Thursday, July 9, 2015
J103 (13 rue de l'Université)
Giulia Mennillo , Economics, University of St. Gallen
The financial crisis brought the main function of “shadow banking” arrangements to the fore quite bluntly—“you can have the cake and eat it” by providing liquidity and safety at the same time. Banks’ liabilities to non-bank entities can be read as one proxy for the interconnectedness of traditional and shadow banking system. This interplay is regarded as relatively unproblematic as long as the collaterals, which back repos, are regarded as liquid and safe. Thus the construction of collaterals used for private repo transactions is the conditio sine qua non for the shadow banking to perpetuate itself. In this article, I analyze the role of CRA ratings in collateral-based financial systems, with a special emphasis on sovereign ratings as eligibility criterion for sovereign bonds as collaterals in the private European repo markets. What is the function of CRA ratings in the construction of the ‘liquid and safe’-formula? Moreover, the paper focuses on the ECB to address the question of how the epistemic authority of CRAs in terms of sovereign creditworthiness is “constantly being both constructed and worn away” by the collateral framework of central banks.

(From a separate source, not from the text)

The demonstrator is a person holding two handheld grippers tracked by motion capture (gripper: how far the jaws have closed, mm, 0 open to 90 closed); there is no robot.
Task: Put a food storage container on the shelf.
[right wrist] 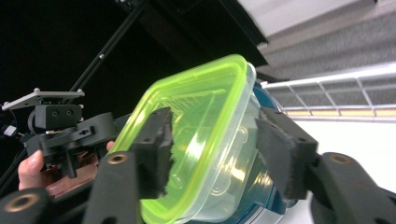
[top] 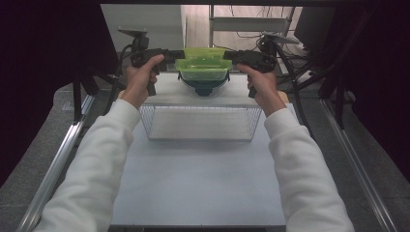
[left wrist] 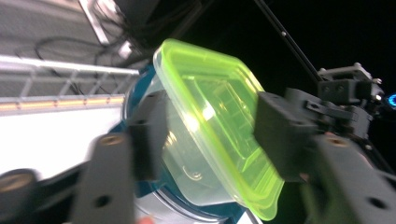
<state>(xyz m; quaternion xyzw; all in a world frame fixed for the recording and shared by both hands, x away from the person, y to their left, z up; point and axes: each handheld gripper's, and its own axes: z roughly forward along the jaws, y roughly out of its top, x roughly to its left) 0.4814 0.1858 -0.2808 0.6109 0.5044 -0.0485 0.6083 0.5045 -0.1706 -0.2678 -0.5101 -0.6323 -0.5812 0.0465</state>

It asks to what extent do collateral requirements for central bank repos and collateral eligibility standards in private repos, i.e. market practice, influence each other? If ratings co-constitute the eligibility of sovereign bonds as collaterals, then sovereign rating downgrades have the potential to drain the liquidity on the interbank market, highlighting one crucial dimension of the politics of shadow banking practices.